• Exercise objective:
Please output exactly the part of the records below that opens with the line containing "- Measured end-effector" and closes with the line containing "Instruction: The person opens", both lines included, and nothing else.

• Working data:
Segment Open

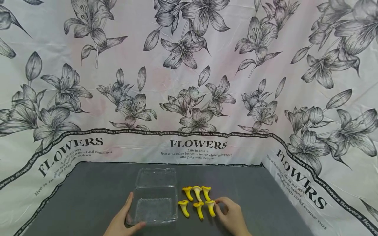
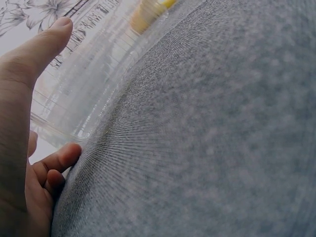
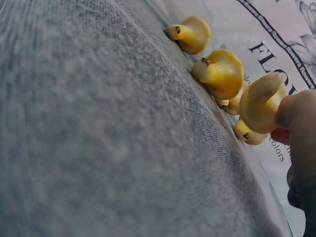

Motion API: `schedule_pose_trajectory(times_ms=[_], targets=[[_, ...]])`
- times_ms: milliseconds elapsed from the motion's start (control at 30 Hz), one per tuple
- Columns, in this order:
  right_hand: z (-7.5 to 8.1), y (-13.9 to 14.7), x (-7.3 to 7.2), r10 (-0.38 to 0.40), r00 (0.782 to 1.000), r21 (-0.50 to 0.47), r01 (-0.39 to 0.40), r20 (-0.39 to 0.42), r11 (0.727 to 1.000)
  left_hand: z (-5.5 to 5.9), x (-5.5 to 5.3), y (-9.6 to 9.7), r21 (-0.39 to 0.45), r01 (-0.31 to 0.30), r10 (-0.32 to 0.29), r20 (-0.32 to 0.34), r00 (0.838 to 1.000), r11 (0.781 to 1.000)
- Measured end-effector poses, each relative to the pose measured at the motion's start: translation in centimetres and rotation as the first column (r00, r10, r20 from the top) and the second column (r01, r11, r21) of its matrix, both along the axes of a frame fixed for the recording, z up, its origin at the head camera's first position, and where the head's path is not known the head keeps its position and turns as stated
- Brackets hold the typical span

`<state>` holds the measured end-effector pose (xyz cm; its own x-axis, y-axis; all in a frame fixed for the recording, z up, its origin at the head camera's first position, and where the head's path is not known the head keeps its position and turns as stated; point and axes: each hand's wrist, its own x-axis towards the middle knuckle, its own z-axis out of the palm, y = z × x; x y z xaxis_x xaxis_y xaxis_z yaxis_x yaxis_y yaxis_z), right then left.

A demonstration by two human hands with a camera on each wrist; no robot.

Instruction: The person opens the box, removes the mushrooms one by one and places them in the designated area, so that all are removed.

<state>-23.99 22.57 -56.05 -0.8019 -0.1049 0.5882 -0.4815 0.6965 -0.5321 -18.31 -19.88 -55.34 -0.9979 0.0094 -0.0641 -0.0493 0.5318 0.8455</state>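
My left hand (image 1: 125, 218) is at the near left corner of a clear plastic clamshell container (image 1: 154, 209), its index finger along the left wall and its thumb across the front. In the left wrist view, the thumb (image 2: 42, 47) stretches out straight and the other fingertips lie low by the container's edge. My right hand (image 1: 231, 214) pinches the cap edge of a yellow chanterelle mushroom (image 1: 210, 207) between thumb and finger. In the right wrist view that mushroom (image 3: 261, 101) is tilted, its pale stem toward the camera. The container stands with its lid (image 1: 156, 177) folded back.
Several other yellow mushrooms lie right of the container in two rows, among them a front middle one (image 1: 198, 209), a front left one (image 1: 183, 208) and a back one (image 1: 197, 192). A white flower-printed curtain (image 1: 195, 157) borders the grey table (image 1: 100, 190) behind and at both sides.
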Motion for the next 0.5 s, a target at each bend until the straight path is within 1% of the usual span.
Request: schedule_pose_trajectory(times_ms=[100,333,500], targets=[[-0.25,0.16,-0.02,0.008,1.000,0.017,-0.008,0.000,1.000,0.00,-0.02,0.02,-0.002,-0.001,0.001,-0.005,1.000,1.000],[-0.82,0.33,-0.07,-0.012,1.000,0.060,0.011,0.023,0.998,0.13,-0.04,-0.01,-0.013,-0.005,0.005,0.009,1.000,1.000],[-1.03,0.59,-0.14,0.009,0.999,0.061,-0.012,0.038,0.998,-0.02,-0.09,-0.07,0.006,-0.001,0.001,0.003,1.000,1.000]])
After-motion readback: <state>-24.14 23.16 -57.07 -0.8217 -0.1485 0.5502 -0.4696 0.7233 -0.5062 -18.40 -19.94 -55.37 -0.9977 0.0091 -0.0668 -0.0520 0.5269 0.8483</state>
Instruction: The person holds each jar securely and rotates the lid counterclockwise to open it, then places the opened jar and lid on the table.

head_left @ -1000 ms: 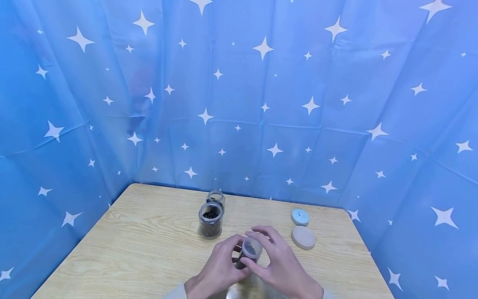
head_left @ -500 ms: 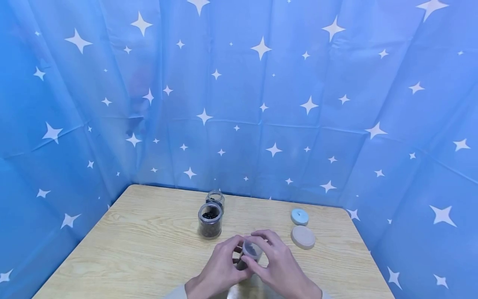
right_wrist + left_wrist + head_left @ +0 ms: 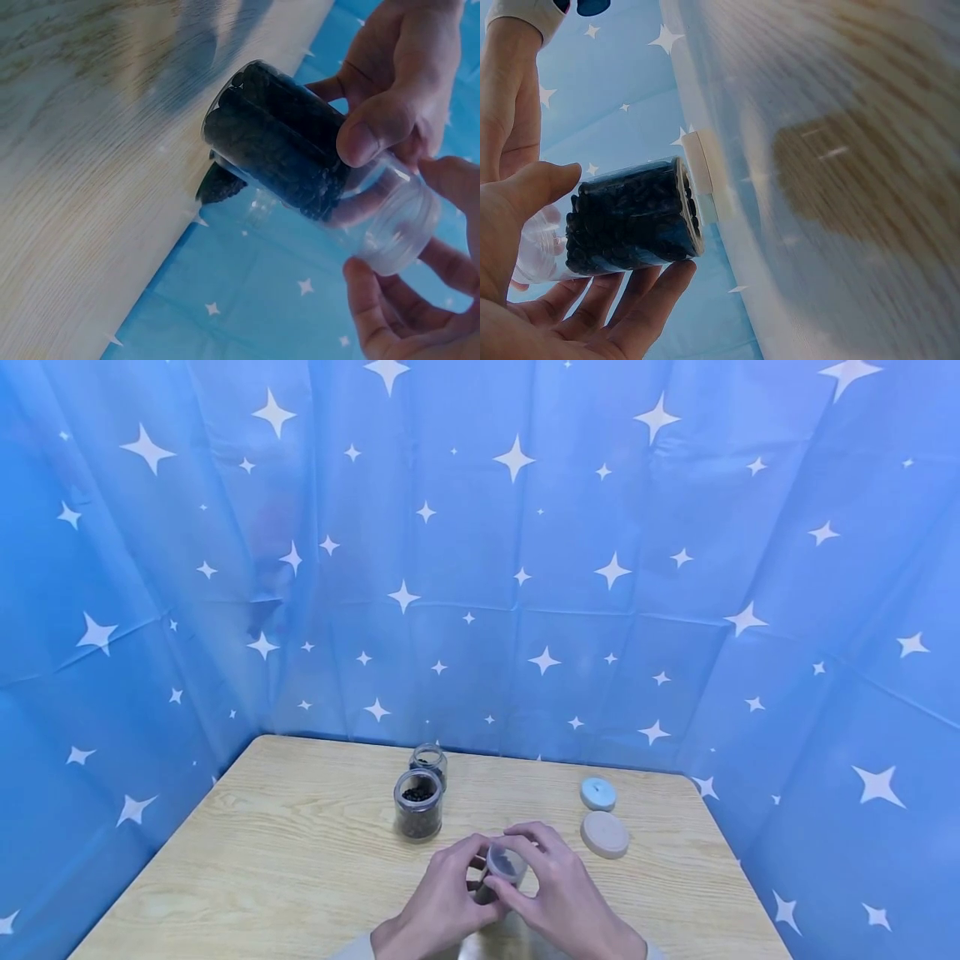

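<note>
A clear jar (image 3: 630,217) filled for the most part with dark beans is held between both hands, raised over the near part of the table. My left hand (image 3: 442,892) grips its body, thumb on one side and fingers round the other. Up at the jar's clear, ridged top end, my right hand (image 3: 561,887) holds the rim between thumb and fingers. The right wrist view shows those right fingertips (image 3: 360,274) right at the rim, with the beans packed toward the jar's bottom.
Left of the hands, an uncovered jar of dark beans (image 3: 418,817) stands on the wooden table (image 3: 285,835), a smaller glass jar (image 3: 433,758) close behind it. A light blue lid (image 3: 597,794) and a beige lid (image 3: 605,834) lie at the right. A starry blue curtain (image 3: 480,543) surrounds the table.
The head view has shifted slightly. Both hands keep their hold on the jar, the right fingers moving only slightly at its top.
</note>
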The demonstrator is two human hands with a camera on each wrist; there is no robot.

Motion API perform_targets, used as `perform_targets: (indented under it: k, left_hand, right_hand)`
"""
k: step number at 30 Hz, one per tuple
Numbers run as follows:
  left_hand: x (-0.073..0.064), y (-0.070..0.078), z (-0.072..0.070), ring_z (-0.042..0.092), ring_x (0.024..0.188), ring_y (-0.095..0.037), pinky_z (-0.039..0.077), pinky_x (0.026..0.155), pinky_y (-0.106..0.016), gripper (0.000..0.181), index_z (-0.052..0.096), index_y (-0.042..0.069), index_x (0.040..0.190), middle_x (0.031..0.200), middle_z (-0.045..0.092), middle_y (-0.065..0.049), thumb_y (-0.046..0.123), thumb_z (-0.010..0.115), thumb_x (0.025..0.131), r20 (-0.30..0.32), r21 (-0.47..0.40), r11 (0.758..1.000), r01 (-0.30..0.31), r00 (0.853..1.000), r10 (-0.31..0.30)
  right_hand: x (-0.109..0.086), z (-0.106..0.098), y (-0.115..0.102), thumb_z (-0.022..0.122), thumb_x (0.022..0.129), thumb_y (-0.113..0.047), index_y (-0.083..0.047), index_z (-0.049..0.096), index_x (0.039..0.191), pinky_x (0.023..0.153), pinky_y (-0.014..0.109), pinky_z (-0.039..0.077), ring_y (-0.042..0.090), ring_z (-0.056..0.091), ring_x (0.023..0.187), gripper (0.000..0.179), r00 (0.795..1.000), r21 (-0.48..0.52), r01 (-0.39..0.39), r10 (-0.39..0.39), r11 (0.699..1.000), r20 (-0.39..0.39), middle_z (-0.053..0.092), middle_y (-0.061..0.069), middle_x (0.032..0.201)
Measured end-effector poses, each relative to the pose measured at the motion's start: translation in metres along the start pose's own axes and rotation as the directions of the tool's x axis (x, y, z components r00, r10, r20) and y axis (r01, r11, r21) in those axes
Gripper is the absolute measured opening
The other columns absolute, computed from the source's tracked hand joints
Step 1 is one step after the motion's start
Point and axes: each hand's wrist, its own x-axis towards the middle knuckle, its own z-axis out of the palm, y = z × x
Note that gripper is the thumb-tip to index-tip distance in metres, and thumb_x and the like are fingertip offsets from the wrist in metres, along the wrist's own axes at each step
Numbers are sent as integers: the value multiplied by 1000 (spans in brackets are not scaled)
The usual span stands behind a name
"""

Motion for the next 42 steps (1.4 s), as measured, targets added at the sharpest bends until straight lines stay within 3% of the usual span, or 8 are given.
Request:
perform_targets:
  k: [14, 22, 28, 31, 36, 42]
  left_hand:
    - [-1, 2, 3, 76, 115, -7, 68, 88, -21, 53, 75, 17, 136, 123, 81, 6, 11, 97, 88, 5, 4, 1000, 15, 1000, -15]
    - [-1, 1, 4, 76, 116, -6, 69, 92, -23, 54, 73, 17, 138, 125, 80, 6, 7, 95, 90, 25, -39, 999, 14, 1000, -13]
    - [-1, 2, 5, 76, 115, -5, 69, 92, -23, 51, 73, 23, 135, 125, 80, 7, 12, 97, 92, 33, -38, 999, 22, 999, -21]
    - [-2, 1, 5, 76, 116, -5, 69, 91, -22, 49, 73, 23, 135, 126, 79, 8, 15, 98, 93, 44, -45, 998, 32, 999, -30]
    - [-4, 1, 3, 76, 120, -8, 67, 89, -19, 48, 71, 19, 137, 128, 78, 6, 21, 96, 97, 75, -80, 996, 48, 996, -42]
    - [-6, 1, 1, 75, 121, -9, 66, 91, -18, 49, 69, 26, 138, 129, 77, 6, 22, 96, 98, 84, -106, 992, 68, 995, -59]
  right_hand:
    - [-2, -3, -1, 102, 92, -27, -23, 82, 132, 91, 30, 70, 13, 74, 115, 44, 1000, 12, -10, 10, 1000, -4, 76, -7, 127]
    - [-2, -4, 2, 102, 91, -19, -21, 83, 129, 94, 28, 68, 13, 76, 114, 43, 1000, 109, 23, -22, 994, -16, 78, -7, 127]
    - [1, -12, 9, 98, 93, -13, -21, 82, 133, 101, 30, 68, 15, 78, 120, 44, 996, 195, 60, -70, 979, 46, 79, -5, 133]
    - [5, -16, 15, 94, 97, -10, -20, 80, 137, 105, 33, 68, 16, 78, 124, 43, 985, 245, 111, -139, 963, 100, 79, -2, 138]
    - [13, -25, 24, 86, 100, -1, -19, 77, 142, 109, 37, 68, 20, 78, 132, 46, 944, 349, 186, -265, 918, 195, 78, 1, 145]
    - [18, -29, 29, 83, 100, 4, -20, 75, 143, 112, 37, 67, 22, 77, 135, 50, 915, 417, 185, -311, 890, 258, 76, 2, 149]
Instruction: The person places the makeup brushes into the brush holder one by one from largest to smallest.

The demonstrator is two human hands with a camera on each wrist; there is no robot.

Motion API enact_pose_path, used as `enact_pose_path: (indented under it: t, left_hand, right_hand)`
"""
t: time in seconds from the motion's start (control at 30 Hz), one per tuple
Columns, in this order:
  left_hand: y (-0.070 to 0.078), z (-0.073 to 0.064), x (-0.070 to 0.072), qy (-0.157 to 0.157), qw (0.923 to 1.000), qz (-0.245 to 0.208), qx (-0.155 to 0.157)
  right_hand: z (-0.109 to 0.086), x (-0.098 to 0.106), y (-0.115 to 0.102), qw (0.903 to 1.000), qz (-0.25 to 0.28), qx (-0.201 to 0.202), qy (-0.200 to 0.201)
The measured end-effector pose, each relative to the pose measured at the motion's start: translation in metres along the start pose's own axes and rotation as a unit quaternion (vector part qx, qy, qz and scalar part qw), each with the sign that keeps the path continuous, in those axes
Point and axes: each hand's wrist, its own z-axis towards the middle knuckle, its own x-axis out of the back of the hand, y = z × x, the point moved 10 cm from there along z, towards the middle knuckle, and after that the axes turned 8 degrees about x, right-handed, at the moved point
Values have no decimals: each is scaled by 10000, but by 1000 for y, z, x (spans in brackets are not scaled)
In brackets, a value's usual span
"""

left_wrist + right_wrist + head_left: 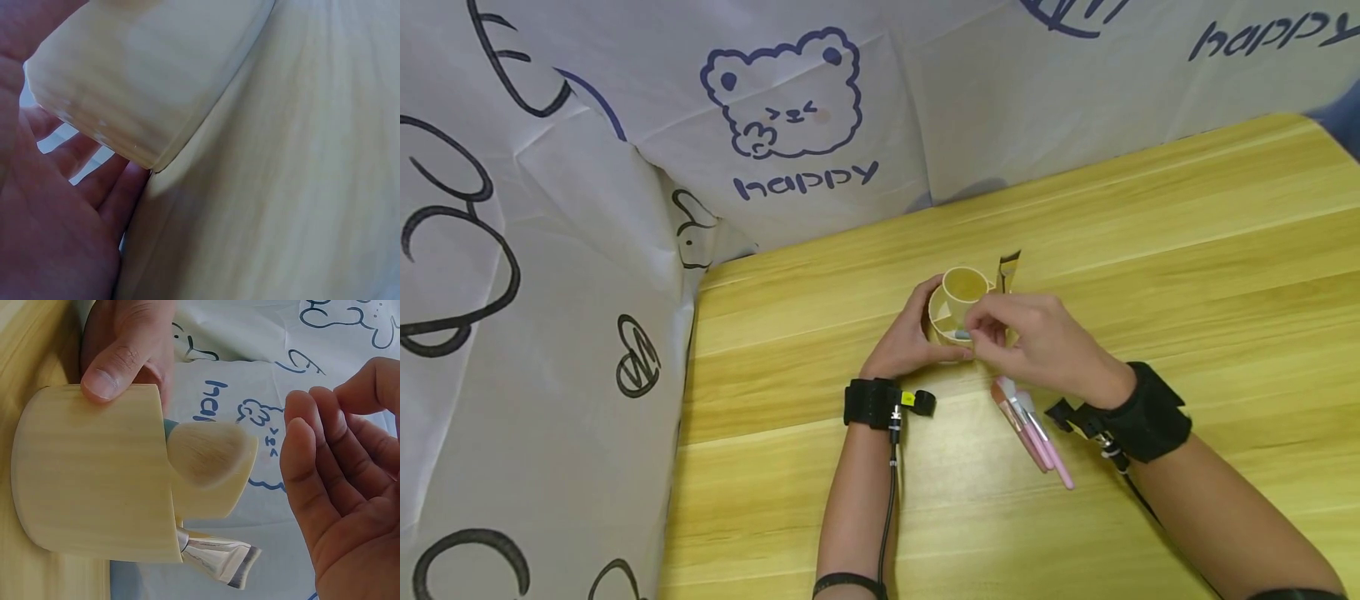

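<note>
My left hand (906, 337) is wrapped around the side of a cream round brush holder (936, 321), its thumb (103, 384) at the rim in the right wrist view. A taller cup section (966, 285) rises from the holder. A fluffy pale makeup brush (209, 453) with a teal ferrule sticks out of it, bristles up. Beside it leans a flat brush (219, 556) with a silvery ferrule and dark tip. My right hand (1033, 342) hovers over the holder; in the right wrist view its loosely bent fingers (297, 450) are apart from the bristles, with nothing seen in them.
Several makeup brushes (1033, 433) with pink handles lie on the wood-grain table (775, 417), just below the right hand. A white printed sheet (790, 108) hangs behind the table and along its left side. Cables run from both wrist straps.
</note>
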Motion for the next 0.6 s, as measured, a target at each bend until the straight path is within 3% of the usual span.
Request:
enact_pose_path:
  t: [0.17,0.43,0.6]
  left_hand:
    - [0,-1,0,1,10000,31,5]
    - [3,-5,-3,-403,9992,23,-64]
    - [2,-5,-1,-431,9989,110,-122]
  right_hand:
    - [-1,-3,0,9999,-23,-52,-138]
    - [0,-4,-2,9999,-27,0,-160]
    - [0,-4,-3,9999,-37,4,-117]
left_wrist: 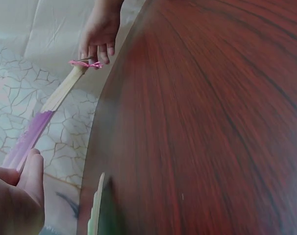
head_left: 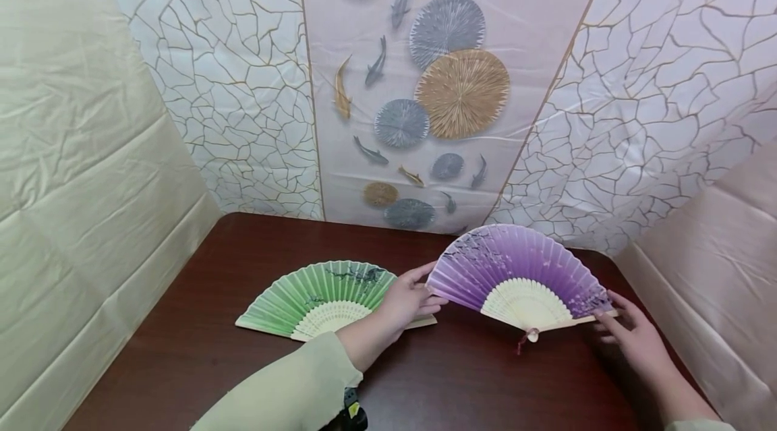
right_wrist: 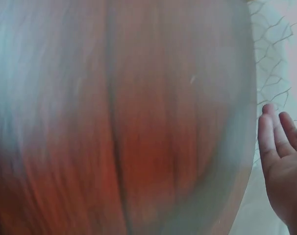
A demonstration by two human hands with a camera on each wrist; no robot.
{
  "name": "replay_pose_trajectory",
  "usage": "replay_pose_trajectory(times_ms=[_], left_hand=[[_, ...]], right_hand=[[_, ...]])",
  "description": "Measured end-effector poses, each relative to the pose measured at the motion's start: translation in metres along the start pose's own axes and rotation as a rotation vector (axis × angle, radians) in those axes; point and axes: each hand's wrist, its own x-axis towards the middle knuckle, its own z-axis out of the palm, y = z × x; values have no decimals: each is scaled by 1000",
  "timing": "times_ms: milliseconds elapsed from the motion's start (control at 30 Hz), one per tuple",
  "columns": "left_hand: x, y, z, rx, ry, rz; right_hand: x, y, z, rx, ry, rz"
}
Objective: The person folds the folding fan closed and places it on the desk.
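Observation:
A purple folding fan (head_left: 516,255) with pale ribs is spread wide at the right of the head view, its pivot towards the person. My left hand (head_left: 405,303) pinches its left edge between thumb and fingers, as the left wrist view also shows. On the opposite side, my right hand (head_left: 640,340) holds the end of the fan's right outer rib with thumb and fingers. A small reddish tassel (head_left: 520,345) hangs from the pivot. Left of it, a spread green folding fan (head_left: 291,299) is on the table, partly hidden behind my left hand and forearm.
The dark red-brown wooden table (head_left: 473,384) ends at a back wall of patterned cloth (head_left: 376,168) with fish and round leaf shapes. Plain pale cloth panels (head_left: 103,215) slope up along both sides. A small black device (head_left: 351,412) sits under the left sleeve.

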Motion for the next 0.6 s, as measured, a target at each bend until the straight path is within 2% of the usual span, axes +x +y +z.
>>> replay_pose_trajectory(times_ms=[133,200,433,600], left_hand=[[-3,3,-11,4,-18,13],[-6,5,-15,3,-28,12],[-17,9,-34,-22,-33,26],[-28,12,-53,61,-38,78]], right_hand=[[-1,-3,2,368,-41,-36],[-2,-6,2,473,-69,-49],[-5,-20,9,744,-192,-64],[-7,-30,20,818,-256,-86]])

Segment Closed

• Solution:
- Measured end-effector poses, each relative to the pose measured at the motion's start: translation in centimetres and rotation as the first column (r00, r10, r20 from the top) and the second column (r01, r11, r21) of its matrix, both along the axes of a frame fixed for the recording, z up, its origin at the head camera's first position, and where the head's path is not known the head keeps its position and turns as stated
- Brackets hold the typical span

`<state>` holds the measured end-effector pose (xyz cm; its own x-axis, y-axis; all in a frame fixed for the recording, z up, its origin at the head camera's first position, and where the head's path is not known the head keeps its position and turns as stated; point and axes: each hand's wrist, its own x-axis towards the middle knuckle, its own z-axis out of the palm, y = z × x; x y z xaxis_x xaxis_y xaxis_z yaxis_x yaxis_y yaxis_z), right then left.

A demonstration by two human hands with a camera on each wrist; no robot.

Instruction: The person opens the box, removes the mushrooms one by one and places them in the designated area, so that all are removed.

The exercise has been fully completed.